If further evidence of the Scottish Government’s non-commitment to social justice is necessary, then one only need look today at the Annual Budget meeting of Glasgow City Council.
For the seventh consecutive year it will go through the formality of setting council tax rates. I say formality, as like many Glaswegians I have already received my bill for 2014-15 which sets the Council Tax rates at the same level they were at in 2006-07.
The Council Tax freeze is represented by the Scottish Government as a socially progressive policy which protects hard up families. However, there is now a growing body of evidence to show that’s what the Council Tax freeze is not doing.
Citizen Advice Scotland is reporting that although overall levels of personal debt are now falling, Council Tax arrears along with payday loans are increasing.
The Scottish Diligence Statistics for 2012-13 also show that over quarter of a million Charge for Payments were served on non-payers; whilst almost 203,000 bank accounts were arrested and 134,000 earning arrestments were executed.
When that level of formal debt enforcement is required in a country Scotland’s size, questions must be asked: are levels too high; or is the tax broken altogether?
I would say the latter.
The Joseph Rowntree Foundation has also warned that the true beneficiaries of the policy have been better off, middle class families and not the poor; whilst Local Government trade union, Unison, has called for Local Governments to be allowed to set the rates again, pointing to the fact the brunt of the freeze is being felt by cuts to vital services, which the poor depend on.
Others, such as Professor David Bell from the University of Stirling have delivered reports showing the most effective way for the Scottish Government to reduce inequality now, is not to freeze Council Tax rates, but to use existing powers to increase the gaps between Council Tax bands.

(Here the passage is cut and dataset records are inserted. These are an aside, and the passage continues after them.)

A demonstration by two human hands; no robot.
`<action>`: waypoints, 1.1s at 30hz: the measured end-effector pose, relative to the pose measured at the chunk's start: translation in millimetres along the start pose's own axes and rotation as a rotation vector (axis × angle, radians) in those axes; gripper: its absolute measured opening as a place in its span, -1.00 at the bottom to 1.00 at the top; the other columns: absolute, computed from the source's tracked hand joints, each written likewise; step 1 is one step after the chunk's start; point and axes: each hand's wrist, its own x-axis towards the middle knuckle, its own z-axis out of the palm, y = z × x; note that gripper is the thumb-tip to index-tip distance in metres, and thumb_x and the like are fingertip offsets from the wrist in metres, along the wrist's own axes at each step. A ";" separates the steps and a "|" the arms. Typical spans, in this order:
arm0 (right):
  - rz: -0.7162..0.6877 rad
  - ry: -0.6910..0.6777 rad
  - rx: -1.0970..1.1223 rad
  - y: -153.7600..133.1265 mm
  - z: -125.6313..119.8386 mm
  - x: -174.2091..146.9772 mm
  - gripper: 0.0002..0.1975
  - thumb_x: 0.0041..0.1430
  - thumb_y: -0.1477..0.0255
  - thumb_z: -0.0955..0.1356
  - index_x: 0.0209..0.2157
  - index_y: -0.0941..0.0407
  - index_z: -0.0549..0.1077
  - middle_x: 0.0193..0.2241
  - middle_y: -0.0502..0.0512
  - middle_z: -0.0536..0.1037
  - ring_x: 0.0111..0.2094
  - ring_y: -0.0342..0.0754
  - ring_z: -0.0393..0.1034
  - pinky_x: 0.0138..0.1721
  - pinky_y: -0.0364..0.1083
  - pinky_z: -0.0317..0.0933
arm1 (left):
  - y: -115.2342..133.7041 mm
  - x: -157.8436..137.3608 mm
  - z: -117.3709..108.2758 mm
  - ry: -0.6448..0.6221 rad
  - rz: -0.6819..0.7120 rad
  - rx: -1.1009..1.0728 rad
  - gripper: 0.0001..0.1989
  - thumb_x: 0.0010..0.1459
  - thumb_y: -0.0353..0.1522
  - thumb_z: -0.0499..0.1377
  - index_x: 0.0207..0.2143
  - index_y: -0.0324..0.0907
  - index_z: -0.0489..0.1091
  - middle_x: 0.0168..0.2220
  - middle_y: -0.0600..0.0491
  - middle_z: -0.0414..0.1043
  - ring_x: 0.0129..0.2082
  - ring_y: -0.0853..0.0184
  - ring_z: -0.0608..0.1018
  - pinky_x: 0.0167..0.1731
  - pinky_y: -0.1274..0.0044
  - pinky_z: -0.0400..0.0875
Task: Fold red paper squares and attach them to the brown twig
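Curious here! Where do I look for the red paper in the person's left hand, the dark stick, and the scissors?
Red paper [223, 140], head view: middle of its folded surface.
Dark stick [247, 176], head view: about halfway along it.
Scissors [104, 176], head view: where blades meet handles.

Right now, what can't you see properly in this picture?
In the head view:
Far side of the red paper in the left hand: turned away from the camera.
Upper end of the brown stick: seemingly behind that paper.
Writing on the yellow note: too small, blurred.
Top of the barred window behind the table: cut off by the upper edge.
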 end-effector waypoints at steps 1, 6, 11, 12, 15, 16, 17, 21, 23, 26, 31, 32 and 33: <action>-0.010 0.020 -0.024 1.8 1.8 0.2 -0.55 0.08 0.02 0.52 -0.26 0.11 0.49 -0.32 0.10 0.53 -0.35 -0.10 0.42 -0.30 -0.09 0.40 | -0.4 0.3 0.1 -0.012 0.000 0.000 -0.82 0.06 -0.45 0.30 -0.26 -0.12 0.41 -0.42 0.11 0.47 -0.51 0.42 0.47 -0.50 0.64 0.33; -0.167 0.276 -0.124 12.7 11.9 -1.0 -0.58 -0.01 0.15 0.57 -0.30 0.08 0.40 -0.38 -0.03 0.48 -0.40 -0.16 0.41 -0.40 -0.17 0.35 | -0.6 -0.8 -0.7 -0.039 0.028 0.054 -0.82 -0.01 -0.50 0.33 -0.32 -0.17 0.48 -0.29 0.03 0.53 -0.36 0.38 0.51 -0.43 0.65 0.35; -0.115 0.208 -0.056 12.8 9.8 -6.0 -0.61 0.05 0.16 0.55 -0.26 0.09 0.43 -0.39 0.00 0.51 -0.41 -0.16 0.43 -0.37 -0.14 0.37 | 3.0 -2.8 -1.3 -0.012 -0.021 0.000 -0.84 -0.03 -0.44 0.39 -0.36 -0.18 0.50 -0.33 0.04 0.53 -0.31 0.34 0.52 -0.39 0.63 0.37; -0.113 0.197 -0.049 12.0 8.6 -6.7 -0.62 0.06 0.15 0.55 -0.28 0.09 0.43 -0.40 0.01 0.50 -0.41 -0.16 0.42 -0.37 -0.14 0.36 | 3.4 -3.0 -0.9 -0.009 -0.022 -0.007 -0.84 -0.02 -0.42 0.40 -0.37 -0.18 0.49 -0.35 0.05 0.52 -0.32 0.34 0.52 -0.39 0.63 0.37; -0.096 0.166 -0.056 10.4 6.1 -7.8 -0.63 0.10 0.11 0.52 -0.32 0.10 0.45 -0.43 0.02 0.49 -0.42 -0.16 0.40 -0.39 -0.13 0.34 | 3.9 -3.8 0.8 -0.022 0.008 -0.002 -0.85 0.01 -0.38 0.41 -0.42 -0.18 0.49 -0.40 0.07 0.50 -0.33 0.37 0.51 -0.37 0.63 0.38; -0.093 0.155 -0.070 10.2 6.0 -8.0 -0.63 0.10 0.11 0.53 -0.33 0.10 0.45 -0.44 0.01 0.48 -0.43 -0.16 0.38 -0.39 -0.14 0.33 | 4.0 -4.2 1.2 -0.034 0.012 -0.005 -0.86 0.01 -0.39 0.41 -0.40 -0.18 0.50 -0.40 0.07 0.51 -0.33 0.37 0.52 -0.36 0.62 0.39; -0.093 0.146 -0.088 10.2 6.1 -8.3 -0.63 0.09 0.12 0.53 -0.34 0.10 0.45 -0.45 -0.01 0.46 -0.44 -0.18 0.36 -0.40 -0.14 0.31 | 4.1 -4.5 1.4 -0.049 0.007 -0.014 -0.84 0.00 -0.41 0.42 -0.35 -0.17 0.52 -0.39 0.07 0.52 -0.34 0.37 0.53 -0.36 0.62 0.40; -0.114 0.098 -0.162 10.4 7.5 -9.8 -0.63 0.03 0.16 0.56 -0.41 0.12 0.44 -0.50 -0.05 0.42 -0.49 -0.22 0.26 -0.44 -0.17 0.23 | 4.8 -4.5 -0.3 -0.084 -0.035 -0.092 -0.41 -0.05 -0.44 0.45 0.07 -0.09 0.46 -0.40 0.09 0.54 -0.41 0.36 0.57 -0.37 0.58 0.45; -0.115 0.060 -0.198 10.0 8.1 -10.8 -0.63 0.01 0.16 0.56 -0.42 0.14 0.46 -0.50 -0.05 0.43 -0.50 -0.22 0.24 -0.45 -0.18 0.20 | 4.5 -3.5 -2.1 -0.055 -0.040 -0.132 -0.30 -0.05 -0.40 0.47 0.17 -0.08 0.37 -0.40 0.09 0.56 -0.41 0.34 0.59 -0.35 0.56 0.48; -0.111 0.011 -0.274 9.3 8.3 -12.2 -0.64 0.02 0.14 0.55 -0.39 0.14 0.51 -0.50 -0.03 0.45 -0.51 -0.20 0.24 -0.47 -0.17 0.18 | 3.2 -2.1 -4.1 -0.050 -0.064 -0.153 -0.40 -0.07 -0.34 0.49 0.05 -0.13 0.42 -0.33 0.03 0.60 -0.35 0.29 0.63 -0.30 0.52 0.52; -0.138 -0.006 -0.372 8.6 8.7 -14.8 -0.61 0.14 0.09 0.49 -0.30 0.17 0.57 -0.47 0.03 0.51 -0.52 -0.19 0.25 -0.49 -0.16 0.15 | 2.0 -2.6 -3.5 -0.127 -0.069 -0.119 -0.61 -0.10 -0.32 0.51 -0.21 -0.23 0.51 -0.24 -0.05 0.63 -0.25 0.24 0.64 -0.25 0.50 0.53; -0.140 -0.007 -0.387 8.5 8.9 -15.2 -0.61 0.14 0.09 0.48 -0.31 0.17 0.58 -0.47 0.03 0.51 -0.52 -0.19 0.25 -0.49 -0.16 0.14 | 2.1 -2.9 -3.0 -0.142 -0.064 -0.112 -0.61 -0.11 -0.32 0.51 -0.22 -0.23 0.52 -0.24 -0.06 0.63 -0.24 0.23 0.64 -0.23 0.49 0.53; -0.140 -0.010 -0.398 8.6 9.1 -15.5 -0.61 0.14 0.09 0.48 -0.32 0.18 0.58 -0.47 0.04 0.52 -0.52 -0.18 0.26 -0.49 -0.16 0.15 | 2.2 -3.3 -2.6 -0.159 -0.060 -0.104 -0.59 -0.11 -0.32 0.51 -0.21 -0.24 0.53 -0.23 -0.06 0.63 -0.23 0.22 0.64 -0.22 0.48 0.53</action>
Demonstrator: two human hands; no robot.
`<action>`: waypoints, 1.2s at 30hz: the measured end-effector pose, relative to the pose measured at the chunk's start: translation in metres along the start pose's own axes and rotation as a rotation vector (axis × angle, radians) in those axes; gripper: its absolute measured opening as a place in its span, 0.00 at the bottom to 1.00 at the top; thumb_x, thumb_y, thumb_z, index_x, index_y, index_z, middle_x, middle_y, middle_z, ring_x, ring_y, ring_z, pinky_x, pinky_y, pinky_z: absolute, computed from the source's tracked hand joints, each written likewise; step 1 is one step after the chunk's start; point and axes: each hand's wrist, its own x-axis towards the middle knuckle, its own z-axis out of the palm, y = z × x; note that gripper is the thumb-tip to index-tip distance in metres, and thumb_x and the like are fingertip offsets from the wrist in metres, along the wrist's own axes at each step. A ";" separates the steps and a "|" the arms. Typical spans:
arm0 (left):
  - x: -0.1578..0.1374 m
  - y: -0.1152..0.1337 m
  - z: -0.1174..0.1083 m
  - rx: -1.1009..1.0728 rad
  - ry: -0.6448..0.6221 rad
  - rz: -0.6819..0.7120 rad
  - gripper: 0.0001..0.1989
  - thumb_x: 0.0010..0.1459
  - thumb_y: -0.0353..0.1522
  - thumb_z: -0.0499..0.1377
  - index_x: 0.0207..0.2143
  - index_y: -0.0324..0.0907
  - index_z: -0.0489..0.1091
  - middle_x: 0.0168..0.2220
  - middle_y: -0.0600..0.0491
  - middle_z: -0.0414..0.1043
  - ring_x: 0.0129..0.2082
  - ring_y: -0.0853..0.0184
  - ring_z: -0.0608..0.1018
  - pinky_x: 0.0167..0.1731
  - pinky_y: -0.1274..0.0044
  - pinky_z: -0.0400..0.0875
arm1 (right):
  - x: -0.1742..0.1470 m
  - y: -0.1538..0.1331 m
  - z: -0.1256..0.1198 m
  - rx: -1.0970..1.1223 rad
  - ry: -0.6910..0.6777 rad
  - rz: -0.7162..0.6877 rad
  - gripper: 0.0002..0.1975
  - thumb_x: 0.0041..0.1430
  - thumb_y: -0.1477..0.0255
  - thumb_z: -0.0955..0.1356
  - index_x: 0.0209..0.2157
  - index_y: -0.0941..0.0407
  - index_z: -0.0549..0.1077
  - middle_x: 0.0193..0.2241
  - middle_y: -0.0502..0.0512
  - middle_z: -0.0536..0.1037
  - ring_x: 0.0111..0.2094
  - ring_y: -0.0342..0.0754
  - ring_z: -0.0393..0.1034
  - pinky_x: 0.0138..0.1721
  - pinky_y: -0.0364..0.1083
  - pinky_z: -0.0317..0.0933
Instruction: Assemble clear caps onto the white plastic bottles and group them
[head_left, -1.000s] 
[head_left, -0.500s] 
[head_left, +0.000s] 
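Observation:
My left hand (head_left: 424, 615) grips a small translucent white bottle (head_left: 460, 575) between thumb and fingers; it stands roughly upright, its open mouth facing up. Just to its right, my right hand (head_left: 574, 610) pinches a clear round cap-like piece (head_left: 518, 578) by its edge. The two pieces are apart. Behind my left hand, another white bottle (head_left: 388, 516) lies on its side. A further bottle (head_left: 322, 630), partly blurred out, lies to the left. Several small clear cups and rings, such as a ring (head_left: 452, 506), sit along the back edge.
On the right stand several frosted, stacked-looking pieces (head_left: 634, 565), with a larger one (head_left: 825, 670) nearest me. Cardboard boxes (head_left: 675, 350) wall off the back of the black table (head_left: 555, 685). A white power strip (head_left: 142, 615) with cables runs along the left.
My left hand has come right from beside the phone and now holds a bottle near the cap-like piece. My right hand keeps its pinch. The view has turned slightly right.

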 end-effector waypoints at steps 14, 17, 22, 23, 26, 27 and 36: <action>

If the Scottish Government is committed to increasing social equality and avoiding the poorest facing rising personal debt levels, the evidence is clear: they would be better reforming local taxation law and using the powers they currently have, than sticking a plaster over a broken system; whilst wasting parliamentary time introducing punitive measures such as they are doing with Clause Four of the Bankruptcy and Debt Advice (Scotland) Bill 2013.
What we are seeing is the same lack of commitment or understanding that led to the unnecessary delays in neutralising the effects of the bedroom tax and the increase in application fees for Low Income, Low Asset Bankrupts (which it was argued at the time was necessary to generate an additional £460,000 of income, but then led to a 60% drop in the numbers able to apply in a year in which the Accountant in Bankruptcy then went on to report a £1.3 million underspend).
Two thirds of Scots have even said in a recent Mori Poll, presumably those that can afford the current rates that they would be prepared to pay more in local taxation if they were assured it was to be spent on local services.
The reality is the only other beneficiaries of the continued Council Tax freeze, other than better off, middle class families, are the Sheriff Officers who are now being paid millions by local tax payers to collect debts that simply many cannot afford.